In that case, existing law gave the Food and Drug Administration the authority to regulate “drugs,” defined in the law as “articles (other than food) intended to affect the structure or any function of the body.” The FDA asserted that this regulatory authority included nicotine, so it could regulate cigarettes.
A literalist reading of the law seemed to support the FDA’s interpretation. The phrase “affect … any function of the body” seems to include nicotine, which clearly affects how the body functions.
Yet the Supreme Court ruled against the FDA, noting that on such a major issue, Congress would have to make such an important delegation of power explicit.
As Justice Antonin Scalia famously quipped in a similar case: Congress “does not … hide elephants in mouseholes.”
This major questions doctrine upholds an important constitutional principle: the nation’s laws should be framed by Congress. It helps to ensure that presidents cannot perform an end run around the legislative branch.
This doctrine also changes the incentives inside Congress in necessary ways. When members of Congress know that the executive isn’t there to bail them out for not acting, it encourages them to make the decisions that the Constitution requires them to make.
No Authorization From Congress
The Biden administration’s plan to cancel student loan debt is vulnerable under the major questions doctrine.
The administration relies on the HEROES Act of 2003, which authorizes the secretary of education to “waive or modify any statutory or regulatory provision” related to the federal student financial assistance programs, “in connection with a war or other military operation or national emergency.”

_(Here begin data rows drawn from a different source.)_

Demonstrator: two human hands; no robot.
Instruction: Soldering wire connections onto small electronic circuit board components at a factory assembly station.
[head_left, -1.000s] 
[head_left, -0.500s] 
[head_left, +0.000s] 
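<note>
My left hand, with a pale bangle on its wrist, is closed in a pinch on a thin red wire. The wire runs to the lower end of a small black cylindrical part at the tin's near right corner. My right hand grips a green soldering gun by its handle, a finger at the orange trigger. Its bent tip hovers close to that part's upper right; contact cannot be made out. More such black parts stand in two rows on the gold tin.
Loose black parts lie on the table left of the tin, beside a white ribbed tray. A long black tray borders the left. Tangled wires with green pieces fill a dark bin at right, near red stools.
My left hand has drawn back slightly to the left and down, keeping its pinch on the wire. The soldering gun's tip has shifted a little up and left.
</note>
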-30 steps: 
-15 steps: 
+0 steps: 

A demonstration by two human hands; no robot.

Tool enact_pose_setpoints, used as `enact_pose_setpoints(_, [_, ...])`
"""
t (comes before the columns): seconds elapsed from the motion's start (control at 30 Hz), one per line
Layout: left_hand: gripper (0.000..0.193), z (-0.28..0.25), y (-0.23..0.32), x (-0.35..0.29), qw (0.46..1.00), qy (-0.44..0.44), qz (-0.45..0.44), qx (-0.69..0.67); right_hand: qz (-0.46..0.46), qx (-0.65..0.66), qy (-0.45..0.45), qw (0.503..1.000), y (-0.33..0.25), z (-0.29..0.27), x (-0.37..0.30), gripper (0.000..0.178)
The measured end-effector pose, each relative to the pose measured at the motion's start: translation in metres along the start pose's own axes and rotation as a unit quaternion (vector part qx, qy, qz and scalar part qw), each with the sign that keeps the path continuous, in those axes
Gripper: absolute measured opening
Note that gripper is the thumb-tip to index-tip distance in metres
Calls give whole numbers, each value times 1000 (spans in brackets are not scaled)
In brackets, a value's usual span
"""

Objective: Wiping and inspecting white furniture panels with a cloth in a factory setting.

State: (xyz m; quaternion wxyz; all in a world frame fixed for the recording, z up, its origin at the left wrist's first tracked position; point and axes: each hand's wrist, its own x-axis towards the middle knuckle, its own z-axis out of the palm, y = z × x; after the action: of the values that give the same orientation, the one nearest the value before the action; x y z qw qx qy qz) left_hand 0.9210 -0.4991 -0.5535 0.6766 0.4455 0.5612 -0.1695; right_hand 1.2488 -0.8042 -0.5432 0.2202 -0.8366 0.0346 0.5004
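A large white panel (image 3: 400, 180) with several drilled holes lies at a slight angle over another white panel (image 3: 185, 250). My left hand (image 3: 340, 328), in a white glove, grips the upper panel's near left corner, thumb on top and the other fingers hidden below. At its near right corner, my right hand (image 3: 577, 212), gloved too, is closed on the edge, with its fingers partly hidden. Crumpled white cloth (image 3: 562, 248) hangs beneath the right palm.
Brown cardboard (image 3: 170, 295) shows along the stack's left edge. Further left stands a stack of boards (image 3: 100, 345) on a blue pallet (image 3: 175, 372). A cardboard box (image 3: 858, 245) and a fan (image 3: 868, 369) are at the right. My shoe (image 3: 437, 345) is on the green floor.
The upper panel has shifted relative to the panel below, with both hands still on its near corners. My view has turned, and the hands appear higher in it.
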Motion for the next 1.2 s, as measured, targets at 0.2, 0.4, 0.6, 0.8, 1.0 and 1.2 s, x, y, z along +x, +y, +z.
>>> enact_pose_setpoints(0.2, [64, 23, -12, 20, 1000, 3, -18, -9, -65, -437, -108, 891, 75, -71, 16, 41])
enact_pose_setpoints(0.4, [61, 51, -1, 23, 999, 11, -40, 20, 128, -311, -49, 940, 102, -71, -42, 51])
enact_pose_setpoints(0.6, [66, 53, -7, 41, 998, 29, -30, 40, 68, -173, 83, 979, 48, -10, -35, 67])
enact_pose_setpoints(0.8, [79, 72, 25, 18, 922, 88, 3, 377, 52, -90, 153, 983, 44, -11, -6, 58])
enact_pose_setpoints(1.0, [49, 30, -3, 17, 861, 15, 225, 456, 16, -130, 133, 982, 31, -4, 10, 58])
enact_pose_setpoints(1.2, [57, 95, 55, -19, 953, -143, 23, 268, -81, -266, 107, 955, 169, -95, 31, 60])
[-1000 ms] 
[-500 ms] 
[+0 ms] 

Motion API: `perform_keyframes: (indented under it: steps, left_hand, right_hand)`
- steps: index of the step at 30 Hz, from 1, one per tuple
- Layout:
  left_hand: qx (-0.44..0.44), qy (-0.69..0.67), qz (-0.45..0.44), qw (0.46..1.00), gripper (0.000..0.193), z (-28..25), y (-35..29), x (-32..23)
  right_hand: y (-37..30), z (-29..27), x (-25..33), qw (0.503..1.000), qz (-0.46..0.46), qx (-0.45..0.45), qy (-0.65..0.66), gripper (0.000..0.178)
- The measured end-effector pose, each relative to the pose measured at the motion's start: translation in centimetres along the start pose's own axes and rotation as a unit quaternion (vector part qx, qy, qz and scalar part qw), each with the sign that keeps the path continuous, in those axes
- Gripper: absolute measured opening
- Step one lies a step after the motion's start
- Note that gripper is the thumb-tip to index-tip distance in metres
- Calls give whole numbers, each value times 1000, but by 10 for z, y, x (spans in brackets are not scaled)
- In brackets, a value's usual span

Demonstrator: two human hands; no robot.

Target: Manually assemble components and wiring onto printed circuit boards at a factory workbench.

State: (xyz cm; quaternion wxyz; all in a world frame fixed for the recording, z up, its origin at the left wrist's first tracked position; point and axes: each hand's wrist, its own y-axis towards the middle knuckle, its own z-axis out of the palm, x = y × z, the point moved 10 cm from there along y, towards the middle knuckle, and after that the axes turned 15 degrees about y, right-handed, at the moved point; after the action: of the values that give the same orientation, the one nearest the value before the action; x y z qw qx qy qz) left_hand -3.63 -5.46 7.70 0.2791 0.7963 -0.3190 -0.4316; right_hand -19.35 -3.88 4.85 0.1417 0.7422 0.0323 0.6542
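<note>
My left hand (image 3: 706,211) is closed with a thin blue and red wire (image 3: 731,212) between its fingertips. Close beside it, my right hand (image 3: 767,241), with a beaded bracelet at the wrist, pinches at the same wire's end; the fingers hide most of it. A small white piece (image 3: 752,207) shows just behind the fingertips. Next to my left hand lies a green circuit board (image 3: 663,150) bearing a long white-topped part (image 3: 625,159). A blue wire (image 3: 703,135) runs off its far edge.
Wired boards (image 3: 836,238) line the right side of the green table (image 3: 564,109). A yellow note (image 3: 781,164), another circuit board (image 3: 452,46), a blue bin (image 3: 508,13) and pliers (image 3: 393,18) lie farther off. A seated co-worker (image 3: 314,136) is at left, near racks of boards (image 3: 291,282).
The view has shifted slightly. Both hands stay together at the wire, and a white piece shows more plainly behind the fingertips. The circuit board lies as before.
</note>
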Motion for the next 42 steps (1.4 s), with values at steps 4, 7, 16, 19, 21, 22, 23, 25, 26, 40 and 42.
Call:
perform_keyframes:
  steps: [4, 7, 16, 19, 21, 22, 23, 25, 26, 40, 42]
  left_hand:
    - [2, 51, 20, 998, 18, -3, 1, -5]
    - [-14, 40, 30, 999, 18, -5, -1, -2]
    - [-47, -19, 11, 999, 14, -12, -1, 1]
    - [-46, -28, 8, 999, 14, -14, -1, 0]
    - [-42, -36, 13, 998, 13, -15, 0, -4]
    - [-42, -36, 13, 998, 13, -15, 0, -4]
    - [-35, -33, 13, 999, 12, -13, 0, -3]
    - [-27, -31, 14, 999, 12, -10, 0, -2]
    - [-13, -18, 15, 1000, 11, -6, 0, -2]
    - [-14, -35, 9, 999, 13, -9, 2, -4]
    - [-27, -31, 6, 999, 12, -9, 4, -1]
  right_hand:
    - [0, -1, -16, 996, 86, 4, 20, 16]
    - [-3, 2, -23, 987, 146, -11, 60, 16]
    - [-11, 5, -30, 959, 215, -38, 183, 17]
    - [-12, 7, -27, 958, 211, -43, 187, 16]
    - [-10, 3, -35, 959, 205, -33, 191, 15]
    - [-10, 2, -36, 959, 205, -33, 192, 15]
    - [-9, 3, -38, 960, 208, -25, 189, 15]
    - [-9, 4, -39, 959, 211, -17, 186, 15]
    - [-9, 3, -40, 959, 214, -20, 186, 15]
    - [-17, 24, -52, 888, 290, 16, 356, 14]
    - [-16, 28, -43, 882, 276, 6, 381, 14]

At first glance, like the law in the case of Brown and Williamson, this appears to be almost unlimited authority. However, the HEROES Act also limits the discretion of the education secretary in several ways.
One of those limits requires the secretary, when using this authority, to ensure that recipients of student loans “are not placed in a worse position financially because of” the emergency. These limits suggest that Congress did not grant the education secretary unlimited power to waive student loan obligations.
Biden’s plan to “forgive” student loans is clearly a political issue of great significance. Politico reports that the Biden White House was inundated with letters on the question.
As the Supreme Court has made clear in recent years that when the president presumes the authority to decide such major questions, it must be pursuant only to a clear authorization from Congress to make the policy.
This safeguard helps to preserve the balance of power struck by the Constitution, as well as the republican system of self-government through elected representatives in Congress.